__Assignment__: Go through the entries and copy every line that has the string "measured" in it.

= = = = = = =

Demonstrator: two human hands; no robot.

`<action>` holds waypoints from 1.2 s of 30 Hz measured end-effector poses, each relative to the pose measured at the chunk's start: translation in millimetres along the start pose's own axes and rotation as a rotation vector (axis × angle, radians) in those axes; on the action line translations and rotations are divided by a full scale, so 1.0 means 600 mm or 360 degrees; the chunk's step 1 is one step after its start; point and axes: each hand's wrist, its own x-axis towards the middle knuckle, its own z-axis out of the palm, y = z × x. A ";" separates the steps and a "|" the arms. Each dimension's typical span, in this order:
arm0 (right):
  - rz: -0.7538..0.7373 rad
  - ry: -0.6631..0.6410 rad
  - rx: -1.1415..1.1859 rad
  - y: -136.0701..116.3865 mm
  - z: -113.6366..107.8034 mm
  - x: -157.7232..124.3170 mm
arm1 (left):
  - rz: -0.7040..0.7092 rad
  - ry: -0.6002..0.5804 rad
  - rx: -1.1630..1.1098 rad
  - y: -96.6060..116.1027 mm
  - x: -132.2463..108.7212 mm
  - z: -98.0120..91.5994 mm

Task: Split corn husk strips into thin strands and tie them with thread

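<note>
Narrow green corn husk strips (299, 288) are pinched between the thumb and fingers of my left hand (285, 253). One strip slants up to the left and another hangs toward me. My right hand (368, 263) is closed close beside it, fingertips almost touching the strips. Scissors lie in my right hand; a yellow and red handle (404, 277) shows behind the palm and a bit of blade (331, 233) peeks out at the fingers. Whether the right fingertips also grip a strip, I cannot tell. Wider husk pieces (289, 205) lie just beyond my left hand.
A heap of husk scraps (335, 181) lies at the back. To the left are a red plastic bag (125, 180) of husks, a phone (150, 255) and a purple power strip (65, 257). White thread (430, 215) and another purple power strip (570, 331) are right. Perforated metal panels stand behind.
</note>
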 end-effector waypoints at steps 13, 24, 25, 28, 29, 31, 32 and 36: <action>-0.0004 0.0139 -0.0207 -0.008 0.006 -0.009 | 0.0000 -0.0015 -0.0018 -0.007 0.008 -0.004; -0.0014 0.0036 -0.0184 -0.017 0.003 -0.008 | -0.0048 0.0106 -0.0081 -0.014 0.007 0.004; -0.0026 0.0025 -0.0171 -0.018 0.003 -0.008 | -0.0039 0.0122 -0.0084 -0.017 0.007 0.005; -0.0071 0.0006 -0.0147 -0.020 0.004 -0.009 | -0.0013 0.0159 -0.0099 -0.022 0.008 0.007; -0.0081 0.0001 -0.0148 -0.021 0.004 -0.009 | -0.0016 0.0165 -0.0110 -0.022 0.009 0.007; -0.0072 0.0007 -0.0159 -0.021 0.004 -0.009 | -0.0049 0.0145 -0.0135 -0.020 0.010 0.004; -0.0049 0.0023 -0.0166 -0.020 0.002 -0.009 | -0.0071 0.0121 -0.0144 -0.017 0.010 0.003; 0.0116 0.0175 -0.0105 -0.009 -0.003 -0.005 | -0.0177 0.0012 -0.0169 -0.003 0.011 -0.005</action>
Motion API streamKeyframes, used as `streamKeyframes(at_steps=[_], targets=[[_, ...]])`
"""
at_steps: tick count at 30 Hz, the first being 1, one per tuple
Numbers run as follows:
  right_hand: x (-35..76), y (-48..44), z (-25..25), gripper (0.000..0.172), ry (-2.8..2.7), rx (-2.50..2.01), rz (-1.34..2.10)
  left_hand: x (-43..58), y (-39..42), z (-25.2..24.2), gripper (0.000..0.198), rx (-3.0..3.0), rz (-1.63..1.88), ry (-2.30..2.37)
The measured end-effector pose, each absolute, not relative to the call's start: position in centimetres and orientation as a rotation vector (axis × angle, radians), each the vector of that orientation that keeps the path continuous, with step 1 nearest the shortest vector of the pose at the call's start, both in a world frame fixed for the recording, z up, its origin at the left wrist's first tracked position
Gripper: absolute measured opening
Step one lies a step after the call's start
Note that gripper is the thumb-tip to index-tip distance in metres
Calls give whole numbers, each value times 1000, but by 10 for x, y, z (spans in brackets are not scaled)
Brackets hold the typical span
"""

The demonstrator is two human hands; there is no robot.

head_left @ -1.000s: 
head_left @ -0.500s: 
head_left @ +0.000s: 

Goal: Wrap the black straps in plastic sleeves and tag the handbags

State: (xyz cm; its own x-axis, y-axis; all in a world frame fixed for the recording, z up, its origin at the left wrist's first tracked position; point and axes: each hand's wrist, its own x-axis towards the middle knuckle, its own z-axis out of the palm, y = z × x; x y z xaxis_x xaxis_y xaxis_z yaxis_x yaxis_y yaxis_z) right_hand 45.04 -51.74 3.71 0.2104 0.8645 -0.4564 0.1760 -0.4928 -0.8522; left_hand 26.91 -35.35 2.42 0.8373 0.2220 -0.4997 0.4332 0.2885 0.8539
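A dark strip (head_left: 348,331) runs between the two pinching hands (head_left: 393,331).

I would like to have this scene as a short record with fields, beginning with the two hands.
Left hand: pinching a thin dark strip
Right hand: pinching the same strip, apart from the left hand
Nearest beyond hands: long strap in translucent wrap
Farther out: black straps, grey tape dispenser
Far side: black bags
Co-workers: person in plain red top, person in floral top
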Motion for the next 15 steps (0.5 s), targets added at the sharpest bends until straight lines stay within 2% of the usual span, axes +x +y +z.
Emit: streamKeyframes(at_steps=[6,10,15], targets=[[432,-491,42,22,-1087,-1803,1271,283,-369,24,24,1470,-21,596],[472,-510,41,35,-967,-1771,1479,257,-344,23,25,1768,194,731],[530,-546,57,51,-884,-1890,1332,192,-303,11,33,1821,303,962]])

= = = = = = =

__Answer section__:
`<action>` holds waypoints from 1.2 s of 30 Hz measured end-effector poses, each relative to the pose measured at the chunk's start: translation in millimetres along the start pose's own axes and rotation as a rotation vector (axis × angle, radians) in those axes; on the action line translations and rotations are divided by a full scale, so 1.0 means 600 mm or 360 degrees; the chunk's step 1 is one step after its start; point and axes: each hand's wrist, its own x-axis towards the middle knuckle, its own z-axis out of the palm, y = z × x. A ";" separates the steps and a "|" the arms. Each dimension's typical span, in this order:
The measured end-effector pose, each absolute, not relative to the call's start: position in centimetres and orientation as a rotation vector (axis × angle, radians), each the vector of that orientation that keeps the path continuous, with step 1 nearest the shortest vector of the pose at the call's start, both in a world frame fixed for the recording, z up, its origin at the left wrist's first tracked position
Gripper: absolute measured opening

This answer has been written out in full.